Work task — Your answer should be the lines below from the one holding "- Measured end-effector" through the one holding "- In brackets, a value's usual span", copied exactly and with nothing else.
==== Input data
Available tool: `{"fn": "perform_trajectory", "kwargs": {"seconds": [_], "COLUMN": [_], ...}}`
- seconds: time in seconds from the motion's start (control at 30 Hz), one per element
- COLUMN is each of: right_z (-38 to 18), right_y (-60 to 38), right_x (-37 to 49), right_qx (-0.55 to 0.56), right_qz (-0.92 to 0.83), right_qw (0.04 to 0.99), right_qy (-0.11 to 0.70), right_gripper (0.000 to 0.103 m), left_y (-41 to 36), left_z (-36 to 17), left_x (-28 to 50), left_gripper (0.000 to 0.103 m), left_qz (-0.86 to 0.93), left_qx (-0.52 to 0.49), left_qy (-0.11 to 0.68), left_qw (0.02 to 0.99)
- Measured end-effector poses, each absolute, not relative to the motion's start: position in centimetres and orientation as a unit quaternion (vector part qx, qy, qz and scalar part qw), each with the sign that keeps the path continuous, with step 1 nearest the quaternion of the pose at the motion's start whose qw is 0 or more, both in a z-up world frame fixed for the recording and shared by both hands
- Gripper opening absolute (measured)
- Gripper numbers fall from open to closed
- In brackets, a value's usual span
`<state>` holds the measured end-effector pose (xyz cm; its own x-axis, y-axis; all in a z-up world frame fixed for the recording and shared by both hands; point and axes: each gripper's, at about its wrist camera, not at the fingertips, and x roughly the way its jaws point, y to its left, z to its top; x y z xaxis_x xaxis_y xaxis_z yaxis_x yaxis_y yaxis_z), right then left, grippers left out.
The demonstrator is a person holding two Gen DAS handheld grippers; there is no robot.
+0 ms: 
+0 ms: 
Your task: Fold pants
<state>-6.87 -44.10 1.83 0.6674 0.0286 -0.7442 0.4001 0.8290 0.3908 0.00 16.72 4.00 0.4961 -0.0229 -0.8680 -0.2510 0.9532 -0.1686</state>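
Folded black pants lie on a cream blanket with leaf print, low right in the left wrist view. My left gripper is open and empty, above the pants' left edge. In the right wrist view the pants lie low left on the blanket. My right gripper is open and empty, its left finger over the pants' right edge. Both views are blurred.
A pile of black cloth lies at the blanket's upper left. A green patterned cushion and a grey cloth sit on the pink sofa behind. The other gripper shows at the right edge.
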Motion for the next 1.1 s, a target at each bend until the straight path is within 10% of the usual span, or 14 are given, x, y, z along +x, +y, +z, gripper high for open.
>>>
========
Response to this task —
- Measured end-effector poses, each absolute, not relative to the motion's start: position in centimetres and orientation as a unit quaternion (vector part qx, qy, qz and scalar part qw), each with the sign that keeps the path continuous, with step 1 nearest the quaternion of the pose at the motion's start whose qw is 0 or more, both in a z-up world frame fixed for the recording and shared by both hands
- Gripper opening absolute (measured)
- Gripper numbers fall from open to closed
- In brackets, a value's usual span

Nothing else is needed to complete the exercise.